[WHAT YOU NEED TO DO]
Beginning with the first line, please repeat the entries exactly and end on the line that contains "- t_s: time".
DATA FOR PROCESSING section start
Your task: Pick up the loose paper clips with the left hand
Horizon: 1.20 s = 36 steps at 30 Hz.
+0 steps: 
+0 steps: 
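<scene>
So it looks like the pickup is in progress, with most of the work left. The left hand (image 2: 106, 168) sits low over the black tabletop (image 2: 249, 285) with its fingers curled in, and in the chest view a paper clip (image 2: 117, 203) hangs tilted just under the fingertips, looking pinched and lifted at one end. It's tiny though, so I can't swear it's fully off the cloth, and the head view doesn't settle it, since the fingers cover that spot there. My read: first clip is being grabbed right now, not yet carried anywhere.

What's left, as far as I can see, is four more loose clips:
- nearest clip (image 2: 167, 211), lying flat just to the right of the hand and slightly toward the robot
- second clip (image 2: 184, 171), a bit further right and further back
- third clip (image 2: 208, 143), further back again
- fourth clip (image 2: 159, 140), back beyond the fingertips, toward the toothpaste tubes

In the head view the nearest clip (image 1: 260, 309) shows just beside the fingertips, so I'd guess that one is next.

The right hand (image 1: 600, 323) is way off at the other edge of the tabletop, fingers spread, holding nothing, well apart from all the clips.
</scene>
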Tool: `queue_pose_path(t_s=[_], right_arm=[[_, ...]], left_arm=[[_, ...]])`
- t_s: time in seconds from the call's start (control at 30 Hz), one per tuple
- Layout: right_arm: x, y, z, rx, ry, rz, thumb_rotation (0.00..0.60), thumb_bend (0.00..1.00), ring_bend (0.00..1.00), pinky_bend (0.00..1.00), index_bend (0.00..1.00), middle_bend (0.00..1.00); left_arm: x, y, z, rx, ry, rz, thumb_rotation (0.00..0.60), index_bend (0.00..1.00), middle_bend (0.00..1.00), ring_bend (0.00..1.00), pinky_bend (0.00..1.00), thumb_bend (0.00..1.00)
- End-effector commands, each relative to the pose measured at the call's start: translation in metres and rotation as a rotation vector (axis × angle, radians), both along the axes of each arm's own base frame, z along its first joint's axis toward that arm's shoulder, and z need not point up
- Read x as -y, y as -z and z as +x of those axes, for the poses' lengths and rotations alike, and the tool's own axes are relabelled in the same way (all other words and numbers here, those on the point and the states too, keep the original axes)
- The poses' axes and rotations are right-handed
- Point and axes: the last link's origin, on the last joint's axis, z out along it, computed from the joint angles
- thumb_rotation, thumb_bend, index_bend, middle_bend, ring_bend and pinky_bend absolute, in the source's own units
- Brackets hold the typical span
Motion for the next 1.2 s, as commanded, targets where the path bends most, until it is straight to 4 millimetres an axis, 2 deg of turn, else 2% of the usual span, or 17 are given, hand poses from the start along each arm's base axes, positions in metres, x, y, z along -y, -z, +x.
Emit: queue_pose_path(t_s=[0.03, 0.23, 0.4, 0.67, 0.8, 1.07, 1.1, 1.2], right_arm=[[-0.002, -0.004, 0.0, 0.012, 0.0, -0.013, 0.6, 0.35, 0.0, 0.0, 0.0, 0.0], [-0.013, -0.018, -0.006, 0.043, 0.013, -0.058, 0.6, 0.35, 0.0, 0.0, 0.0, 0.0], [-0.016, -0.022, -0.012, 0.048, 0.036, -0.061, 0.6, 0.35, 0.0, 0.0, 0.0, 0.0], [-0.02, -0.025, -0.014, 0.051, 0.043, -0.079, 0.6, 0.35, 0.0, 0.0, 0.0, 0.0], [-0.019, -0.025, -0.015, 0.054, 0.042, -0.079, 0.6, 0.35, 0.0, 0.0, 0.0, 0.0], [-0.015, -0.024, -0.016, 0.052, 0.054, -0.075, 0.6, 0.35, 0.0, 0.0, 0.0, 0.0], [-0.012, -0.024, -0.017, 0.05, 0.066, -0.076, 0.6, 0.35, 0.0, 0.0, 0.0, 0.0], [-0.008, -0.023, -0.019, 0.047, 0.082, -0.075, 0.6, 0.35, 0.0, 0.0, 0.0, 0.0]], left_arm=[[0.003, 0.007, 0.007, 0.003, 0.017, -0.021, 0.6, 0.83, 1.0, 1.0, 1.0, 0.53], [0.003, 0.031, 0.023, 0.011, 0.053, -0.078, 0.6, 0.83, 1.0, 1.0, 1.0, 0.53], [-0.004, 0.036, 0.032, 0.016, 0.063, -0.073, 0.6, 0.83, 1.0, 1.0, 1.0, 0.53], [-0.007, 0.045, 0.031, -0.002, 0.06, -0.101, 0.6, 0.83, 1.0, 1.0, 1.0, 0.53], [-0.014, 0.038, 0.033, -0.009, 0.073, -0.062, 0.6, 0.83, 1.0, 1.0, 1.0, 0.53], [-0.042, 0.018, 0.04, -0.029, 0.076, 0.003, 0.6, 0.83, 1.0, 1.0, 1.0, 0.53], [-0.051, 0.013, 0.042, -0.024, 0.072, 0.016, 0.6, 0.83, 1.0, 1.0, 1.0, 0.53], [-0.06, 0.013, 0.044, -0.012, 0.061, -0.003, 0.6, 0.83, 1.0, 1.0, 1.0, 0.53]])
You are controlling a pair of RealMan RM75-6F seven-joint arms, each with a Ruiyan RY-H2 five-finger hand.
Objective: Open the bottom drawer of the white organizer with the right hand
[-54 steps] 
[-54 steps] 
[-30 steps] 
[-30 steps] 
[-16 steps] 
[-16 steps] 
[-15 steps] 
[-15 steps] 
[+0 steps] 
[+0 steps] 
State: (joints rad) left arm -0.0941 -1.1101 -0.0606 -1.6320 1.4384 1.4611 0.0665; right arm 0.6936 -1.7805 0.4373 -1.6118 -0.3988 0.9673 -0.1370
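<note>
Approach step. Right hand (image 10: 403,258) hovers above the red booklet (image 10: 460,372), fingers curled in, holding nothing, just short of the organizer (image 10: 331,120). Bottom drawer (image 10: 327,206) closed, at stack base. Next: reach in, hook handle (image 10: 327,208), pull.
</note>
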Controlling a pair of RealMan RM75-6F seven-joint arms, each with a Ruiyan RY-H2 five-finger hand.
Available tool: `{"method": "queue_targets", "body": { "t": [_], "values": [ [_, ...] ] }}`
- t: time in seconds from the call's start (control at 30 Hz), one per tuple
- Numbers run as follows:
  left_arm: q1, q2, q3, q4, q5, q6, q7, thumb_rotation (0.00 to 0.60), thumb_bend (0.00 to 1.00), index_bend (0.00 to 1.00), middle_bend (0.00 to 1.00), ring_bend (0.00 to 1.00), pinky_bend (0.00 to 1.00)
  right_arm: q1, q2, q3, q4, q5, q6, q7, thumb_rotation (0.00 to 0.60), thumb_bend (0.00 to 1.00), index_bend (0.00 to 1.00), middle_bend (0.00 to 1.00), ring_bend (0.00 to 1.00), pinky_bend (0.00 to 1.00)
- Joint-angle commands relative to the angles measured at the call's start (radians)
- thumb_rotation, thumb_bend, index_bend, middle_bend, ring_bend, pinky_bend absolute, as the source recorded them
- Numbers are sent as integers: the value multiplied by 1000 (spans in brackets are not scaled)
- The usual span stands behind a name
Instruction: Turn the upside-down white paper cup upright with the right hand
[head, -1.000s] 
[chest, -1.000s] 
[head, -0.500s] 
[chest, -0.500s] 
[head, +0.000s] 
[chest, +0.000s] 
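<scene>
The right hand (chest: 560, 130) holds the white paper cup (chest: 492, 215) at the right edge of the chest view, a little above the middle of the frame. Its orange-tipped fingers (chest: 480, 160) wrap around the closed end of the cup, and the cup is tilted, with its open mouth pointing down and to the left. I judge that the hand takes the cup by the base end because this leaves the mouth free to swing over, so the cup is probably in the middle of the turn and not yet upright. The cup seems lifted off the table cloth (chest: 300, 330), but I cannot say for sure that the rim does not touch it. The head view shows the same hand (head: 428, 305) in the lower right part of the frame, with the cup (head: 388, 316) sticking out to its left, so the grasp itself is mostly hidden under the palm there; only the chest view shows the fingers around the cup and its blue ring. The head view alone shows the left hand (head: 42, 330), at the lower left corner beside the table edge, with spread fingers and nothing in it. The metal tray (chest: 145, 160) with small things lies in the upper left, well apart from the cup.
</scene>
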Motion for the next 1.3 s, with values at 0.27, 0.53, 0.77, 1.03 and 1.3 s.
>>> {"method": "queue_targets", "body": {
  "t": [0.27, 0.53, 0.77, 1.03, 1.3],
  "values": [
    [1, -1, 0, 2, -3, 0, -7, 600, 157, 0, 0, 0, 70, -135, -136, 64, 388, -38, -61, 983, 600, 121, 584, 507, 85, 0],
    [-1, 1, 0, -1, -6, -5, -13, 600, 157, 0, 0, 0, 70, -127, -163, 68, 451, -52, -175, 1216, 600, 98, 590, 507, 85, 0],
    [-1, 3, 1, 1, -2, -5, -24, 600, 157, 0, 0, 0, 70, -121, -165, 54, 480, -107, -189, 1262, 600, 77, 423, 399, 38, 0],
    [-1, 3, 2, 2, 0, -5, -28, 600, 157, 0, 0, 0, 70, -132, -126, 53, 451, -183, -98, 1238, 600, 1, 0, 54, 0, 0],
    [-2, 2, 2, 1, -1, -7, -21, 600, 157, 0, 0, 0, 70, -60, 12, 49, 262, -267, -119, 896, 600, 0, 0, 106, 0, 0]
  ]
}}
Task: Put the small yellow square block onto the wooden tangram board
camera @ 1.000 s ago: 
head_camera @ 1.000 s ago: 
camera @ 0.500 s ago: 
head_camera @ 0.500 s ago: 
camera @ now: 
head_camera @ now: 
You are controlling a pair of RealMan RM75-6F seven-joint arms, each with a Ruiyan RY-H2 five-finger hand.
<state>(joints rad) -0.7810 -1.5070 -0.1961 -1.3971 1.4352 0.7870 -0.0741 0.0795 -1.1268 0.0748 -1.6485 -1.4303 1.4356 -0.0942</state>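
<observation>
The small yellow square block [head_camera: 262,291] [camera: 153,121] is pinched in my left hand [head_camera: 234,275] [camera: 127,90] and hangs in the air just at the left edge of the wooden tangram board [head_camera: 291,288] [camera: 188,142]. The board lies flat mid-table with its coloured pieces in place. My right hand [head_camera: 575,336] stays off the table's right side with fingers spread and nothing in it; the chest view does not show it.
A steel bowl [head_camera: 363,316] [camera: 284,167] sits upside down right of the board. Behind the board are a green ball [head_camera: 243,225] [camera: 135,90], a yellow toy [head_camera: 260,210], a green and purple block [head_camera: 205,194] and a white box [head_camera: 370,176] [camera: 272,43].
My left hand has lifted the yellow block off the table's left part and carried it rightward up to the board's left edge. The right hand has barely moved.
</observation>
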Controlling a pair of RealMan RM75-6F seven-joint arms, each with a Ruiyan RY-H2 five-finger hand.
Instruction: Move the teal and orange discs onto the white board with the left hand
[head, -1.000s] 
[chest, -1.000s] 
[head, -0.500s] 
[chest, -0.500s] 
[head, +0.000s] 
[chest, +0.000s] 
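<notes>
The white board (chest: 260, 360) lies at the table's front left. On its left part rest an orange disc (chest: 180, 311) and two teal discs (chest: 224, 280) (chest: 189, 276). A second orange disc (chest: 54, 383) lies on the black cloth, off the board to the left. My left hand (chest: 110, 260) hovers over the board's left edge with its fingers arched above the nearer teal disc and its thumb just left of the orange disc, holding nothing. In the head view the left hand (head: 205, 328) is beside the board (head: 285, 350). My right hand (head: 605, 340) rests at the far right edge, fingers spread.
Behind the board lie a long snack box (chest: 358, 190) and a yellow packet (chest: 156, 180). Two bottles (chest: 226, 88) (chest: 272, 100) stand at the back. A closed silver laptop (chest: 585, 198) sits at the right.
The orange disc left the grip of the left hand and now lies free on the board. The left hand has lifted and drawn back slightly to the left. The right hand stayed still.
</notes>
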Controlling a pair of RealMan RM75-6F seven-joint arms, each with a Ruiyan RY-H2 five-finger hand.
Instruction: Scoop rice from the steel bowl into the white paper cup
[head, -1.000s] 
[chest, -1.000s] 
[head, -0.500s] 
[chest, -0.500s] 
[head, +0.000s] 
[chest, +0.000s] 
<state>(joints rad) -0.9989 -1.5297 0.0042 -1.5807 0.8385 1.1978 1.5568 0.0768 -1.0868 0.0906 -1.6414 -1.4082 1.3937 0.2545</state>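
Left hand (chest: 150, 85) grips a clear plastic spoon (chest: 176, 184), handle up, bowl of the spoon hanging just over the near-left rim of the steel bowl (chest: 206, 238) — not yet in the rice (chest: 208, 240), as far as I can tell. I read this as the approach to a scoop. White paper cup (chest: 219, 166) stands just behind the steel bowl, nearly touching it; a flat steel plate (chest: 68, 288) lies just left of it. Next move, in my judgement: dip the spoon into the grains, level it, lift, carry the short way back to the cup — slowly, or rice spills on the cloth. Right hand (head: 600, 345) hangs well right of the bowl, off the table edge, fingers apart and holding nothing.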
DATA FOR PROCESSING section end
[EXERCISE RESULT]
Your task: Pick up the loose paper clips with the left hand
Horizon: 1.20 s = 36 steps at 30 Hz.
+0 steps: 
+0 steps: 
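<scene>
So it looks like the pickup is in progress, with most of the work left. The left hand (image 2: 106, 168) sits low over the black tabletop (image 2: 249, 285) with its fingers curled in, and in the chest view a paper clip (image 2: 117, 203) hangs tilted just under the fingertips, looking pinched and lifted at one end. It's tiny though, so I can't swear it's fully off the cloth, and the head view doesn't settle it, since the fingers cover that spot there. My read: first clip is being grabbed right now, not yet carried anywhere.

What's left, as far as I can see, is four more loose clips:
- nearest clip (image 2: 167, 211), lying flat just to the right of the hand and slightly toward the robot
- second clip (image 2: 184, 171), a bit further right and further back
- third clip (image 2: 208, 143), further back again
- fourth clip (image 2: 159, 140), back beyond the fingertips, toward the toothpaste tubes

In the head view the nearest clip (image 1: 260, 309) shows just beside the fingertips, so I'd guess that one is next.

The right hand (image 1: 600, 323) is way off at the other edge of the tabletop, fingers spread, holding nothing, well apart from all the clips.
</scene>
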Tool: `queue_pose_path(t_s=[_], right_arm=[[_, ...]], left_arm=[[_, ...]])`
- t_s: time in seconds from the call's start (control at 30 Hz), one per tuple

Work on the exercise is now concluded.